2. In different experiments, we observed FITC concentration ranges of 500-800 ng/ml in the serum of WT mice. The mean concentration of FITC in the serum of WT mice administered with FITC-dextran, without any further treatment, should be considered normal. In our case (Gupta et al., 2014), we found that mice with deletion of p38α in intestinal epithelial cells (p38α-Δ^IEC) show higher concentration of FITC-dextran in the serum and therefore concluded that intestinal permeability was enhanced in these mice compared to WT mice (Figure 2).
   

Acknowledgments

Our work is supported by the Fundación BBVA and by grants from the Spanish MICINN (BFU2010-17850) and the European Commission FP7 (INFLA-CARE 223151 and ERC 294665).
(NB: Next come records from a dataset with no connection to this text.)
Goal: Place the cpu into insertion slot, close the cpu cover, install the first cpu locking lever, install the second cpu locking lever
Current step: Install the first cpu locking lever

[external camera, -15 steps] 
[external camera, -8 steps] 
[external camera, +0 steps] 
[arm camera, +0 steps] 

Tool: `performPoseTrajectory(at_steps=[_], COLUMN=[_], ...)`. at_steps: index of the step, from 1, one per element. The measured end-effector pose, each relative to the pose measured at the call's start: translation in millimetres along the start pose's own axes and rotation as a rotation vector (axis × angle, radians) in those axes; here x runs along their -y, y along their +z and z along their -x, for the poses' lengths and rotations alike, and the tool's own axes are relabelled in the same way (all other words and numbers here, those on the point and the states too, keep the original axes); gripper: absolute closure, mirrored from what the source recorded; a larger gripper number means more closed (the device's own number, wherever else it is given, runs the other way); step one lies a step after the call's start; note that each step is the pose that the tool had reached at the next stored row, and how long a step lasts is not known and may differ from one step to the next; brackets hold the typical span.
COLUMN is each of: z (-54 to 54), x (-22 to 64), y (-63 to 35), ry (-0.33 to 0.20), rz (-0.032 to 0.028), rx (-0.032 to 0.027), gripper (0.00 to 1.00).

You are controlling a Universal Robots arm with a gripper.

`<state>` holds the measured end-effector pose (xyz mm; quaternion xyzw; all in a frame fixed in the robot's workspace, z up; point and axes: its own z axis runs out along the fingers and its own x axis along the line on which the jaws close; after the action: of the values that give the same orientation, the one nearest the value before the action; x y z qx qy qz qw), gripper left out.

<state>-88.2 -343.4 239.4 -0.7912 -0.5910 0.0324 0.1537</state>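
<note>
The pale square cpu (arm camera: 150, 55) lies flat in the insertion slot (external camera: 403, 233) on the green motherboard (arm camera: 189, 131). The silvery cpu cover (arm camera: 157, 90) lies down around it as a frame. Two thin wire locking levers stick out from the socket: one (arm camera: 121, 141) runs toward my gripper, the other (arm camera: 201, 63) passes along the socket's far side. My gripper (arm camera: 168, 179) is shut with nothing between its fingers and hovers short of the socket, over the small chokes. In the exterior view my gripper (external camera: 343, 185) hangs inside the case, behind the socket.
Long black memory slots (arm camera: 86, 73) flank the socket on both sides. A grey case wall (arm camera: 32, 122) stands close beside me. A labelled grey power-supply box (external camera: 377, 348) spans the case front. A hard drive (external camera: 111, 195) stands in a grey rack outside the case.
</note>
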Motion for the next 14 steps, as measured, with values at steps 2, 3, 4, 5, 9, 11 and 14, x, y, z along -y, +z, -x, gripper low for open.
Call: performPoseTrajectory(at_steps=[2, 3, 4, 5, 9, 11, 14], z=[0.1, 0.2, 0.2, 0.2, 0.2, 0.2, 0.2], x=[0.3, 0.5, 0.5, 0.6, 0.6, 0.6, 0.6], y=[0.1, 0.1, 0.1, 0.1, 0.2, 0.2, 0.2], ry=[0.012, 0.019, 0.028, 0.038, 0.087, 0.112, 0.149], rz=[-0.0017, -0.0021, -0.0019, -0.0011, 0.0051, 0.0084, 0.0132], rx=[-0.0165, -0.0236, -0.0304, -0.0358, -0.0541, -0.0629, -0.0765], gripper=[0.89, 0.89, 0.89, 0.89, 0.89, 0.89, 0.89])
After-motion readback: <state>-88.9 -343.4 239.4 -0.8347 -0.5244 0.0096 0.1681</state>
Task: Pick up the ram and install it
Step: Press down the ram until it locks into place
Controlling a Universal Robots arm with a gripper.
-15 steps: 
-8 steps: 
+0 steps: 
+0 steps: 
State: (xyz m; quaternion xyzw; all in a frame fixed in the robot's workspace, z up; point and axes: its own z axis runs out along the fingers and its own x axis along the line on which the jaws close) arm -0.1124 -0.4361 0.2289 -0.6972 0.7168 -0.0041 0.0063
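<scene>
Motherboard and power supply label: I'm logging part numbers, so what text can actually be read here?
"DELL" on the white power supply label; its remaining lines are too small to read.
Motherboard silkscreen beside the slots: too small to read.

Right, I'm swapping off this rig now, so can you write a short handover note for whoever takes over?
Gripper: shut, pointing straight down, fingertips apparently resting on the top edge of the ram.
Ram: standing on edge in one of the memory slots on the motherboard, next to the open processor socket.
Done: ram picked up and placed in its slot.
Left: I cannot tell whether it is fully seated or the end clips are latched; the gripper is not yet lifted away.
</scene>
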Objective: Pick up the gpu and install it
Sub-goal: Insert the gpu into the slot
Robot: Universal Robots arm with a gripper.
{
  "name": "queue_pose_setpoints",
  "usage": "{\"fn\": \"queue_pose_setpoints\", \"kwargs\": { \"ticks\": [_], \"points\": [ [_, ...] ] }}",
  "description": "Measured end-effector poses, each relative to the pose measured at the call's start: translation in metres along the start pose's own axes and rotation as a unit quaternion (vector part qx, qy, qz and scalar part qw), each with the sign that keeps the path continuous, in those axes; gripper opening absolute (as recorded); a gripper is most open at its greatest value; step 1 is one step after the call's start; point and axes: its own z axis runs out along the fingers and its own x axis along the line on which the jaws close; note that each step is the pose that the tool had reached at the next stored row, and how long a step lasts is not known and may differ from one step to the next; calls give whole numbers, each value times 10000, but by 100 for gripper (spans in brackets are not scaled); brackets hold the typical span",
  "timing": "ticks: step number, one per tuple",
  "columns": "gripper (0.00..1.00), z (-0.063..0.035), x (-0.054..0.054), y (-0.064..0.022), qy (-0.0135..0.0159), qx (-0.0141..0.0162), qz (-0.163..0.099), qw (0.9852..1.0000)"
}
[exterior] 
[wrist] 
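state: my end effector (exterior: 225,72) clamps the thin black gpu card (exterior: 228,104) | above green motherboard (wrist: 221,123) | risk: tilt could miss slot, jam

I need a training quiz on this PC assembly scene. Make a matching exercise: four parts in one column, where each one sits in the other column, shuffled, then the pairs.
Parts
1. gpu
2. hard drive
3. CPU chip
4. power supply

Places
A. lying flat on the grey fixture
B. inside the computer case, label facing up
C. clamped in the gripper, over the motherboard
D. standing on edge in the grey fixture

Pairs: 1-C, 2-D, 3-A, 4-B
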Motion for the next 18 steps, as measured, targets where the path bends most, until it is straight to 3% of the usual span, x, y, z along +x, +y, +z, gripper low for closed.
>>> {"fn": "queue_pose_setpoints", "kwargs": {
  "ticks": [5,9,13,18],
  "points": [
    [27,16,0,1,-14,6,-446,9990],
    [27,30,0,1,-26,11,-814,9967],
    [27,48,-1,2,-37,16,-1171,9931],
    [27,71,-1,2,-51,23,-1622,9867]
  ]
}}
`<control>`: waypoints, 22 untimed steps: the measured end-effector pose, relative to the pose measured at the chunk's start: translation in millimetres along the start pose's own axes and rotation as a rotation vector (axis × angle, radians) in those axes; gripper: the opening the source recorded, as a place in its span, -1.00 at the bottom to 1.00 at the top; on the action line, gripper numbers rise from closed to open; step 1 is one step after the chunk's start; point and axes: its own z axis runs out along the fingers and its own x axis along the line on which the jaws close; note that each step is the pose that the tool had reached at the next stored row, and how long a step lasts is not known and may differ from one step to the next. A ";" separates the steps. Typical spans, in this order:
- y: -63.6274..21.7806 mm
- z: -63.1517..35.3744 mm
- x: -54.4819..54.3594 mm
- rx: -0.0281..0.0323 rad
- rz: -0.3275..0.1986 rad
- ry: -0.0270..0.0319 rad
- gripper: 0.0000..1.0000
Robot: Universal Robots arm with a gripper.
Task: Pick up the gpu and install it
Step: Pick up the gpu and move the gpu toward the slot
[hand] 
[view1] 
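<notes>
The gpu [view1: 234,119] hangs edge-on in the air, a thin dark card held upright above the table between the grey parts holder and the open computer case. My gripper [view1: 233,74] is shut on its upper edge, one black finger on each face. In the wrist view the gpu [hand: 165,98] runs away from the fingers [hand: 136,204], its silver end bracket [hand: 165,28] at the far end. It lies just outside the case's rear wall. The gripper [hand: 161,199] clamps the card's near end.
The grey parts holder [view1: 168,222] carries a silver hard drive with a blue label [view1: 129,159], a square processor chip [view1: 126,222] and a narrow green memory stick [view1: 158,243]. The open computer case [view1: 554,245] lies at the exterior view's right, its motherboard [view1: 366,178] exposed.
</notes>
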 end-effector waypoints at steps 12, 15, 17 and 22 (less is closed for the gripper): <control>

This protocol is a modification of the protocol published by Calon et al. (2007).

References

1. Bertola, A., Mathews, S., Ki, S. H., Wang, H. and Gao, B. (2013). Mouse model of chronic and binge ethanol feeding (the NIAAA model). Nat Protoc 8(3): 627-637.
   
2. Calon, A., Gross, I., Lhermitte, B., Martin, E., Beck, F., Duclos, B., Kedinger, M., Duluc, I., Domon-Dell, C. and Freund, J. N. (2007). Different effects of the Cdx1 and Cdx2 homeobox genes in a murine model of intestinal inflammation. Gut 56(12): 1688-1695.
   
3. Gupta, J., del Barco Barrantes, I., Igea, A., Sakellariou, S., Pateras, I. S., Gorgoulis, V. G. and Nebreda, A. R. (2014). Dual function of p38alpha MAPK in colon cancer: suppression of colitis-associated tumor initiation but requirement for cancer cell survival. Cancer Cell 25(4): 484-500.